### Exercise brief
Looking at the listing below, retype exactly the lines starting at the one containing "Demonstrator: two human" and ending at the one containing "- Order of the", both included, and nothing else.

### Source material
────────────────────────────────────────
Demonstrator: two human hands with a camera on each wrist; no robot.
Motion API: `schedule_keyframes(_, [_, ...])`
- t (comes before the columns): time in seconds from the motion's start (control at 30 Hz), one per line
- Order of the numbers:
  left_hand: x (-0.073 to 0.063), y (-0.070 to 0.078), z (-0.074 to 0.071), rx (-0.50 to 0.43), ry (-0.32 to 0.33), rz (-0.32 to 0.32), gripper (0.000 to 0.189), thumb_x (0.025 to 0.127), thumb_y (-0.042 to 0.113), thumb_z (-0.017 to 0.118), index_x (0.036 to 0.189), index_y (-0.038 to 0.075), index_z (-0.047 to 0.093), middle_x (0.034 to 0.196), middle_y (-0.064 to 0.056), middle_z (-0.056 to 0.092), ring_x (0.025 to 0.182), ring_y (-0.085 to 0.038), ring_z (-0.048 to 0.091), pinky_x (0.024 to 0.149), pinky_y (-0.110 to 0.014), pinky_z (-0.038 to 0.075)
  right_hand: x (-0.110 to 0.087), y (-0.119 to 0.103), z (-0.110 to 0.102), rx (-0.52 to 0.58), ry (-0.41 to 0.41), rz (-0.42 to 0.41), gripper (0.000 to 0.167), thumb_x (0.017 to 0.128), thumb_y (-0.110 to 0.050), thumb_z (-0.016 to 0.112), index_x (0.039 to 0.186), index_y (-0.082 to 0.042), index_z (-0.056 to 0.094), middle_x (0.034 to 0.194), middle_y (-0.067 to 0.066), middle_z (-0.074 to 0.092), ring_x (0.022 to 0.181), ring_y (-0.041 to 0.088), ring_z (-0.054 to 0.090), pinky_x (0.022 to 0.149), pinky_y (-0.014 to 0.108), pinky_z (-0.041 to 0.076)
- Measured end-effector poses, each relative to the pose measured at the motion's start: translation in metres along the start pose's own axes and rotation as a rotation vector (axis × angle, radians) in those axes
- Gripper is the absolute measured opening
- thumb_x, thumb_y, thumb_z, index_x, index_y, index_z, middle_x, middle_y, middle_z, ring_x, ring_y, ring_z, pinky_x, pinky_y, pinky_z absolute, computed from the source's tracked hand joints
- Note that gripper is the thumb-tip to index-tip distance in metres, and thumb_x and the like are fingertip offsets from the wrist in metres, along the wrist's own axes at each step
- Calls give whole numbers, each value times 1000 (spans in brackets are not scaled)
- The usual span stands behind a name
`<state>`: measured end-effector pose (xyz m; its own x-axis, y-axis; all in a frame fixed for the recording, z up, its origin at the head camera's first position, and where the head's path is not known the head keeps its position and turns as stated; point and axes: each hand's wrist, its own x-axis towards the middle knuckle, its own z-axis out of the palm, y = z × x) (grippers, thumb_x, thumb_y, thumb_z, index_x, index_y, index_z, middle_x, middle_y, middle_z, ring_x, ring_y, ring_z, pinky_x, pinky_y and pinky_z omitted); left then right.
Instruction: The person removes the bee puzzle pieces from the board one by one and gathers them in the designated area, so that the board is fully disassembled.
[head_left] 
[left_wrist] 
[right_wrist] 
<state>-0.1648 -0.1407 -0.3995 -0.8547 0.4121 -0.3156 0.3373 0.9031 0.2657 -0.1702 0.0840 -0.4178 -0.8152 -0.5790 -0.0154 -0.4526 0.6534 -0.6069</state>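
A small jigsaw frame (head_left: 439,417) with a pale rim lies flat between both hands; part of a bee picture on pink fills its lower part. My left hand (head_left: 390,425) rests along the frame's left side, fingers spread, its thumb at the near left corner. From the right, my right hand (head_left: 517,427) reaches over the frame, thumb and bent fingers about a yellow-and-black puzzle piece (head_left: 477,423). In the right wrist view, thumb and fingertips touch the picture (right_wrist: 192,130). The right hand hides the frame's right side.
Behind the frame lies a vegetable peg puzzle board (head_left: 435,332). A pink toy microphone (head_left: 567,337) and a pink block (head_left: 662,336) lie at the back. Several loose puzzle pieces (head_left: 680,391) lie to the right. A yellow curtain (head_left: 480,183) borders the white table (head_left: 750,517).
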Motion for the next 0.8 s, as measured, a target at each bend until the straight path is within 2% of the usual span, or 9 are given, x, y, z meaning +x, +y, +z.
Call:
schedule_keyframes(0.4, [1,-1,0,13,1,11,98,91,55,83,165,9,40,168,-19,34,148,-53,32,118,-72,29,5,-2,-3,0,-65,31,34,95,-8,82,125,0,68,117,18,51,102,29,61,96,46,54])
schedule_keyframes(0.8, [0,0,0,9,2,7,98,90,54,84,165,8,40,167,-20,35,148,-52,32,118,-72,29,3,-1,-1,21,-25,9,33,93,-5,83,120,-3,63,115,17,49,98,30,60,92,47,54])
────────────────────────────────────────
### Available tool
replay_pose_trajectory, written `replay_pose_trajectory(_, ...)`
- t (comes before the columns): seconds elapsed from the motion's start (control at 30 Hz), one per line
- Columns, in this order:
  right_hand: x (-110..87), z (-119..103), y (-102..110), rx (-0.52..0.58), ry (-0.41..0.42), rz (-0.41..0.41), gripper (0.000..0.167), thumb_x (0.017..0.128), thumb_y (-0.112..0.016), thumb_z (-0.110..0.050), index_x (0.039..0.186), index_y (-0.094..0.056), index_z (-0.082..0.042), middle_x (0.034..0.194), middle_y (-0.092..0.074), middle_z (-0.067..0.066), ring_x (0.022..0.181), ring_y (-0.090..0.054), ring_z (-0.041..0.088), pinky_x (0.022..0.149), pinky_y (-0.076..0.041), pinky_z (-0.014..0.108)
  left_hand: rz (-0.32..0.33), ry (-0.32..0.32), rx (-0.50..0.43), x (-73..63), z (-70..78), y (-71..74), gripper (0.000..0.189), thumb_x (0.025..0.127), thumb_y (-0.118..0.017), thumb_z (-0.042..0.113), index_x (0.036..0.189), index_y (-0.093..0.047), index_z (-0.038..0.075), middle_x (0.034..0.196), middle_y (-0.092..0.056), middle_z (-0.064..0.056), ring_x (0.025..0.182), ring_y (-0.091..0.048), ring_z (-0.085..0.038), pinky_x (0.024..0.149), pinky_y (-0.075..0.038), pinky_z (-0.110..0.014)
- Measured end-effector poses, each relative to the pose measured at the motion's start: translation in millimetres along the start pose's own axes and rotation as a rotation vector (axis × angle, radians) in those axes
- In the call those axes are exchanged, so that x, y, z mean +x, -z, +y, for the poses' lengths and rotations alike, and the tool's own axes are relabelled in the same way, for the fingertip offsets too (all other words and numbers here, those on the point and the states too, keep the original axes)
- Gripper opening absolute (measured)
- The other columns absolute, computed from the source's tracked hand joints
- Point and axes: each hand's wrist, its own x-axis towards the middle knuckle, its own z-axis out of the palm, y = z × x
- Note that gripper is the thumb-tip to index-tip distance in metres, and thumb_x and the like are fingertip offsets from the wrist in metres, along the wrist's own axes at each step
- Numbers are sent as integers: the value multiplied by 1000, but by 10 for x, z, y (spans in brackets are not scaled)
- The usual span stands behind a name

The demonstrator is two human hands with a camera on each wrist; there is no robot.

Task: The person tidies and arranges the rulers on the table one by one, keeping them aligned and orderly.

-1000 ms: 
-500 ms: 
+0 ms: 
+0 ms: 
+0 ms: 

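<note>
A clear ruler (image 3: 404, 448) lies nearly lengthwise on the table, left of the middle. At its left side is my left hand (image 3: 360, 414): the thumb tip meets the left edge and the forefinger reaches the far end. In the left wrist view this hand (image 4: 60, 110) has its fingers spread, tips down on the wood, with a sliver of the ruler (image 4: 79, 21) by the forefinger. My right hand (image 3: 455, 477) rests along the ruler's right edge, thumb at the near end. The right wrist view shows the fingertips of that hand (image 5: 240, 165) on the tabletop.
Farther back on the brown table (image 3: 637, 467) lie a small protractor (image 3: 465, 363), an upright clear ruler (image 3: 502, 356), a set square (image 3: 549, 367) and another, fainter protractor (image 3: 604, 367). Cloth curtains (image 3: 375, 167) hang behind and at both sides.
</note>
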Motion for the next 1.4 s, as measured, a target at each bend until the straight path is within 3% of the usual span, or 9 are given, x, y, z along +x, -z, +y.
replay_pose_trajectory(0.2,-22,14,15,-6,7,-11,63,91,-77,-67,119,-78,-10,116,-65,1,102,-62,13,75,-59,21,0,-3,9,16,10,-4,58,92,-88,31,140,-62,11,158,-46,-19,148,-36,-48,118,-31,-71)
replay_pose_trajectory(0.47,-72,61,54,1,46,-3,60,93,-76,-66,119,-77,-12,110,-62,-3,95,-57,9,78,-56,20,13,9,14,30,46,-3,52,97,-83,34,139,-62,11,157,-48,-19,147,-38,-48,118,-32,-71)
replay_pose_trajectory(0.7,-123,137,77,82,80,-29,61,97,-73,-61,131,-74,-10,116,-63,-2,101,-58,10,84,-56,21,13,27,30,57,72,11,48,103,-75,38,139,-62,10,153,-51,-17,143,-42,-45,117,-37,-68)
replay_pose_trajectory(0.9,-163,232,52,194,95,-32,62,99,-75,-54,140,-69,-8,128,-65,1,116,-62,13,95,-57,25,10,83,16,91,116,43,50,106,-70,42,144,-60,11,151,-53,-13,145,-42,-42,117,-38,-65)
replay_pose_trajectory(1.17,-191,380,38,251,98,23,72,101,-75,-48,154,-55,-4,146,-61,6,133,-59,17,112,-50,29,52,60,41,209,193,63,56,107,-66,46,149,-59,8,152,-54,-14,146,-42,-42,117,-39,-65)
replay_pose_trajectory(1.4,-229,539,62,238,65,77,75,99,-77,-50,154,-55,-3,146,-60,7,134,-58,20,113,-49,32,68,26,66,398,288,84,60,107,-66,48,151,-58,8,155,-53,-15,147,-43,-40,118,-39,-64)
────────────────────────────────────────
### Exercise response
Demonstrator: two human hands with a camera on each wrist; no robot.
Motion API: `schedule_keyframes(_, [_, ...])`
- t (comes before the columns): time in seconds from the motion's start (control at 30 Hz), one per line
- Order of the numbers:

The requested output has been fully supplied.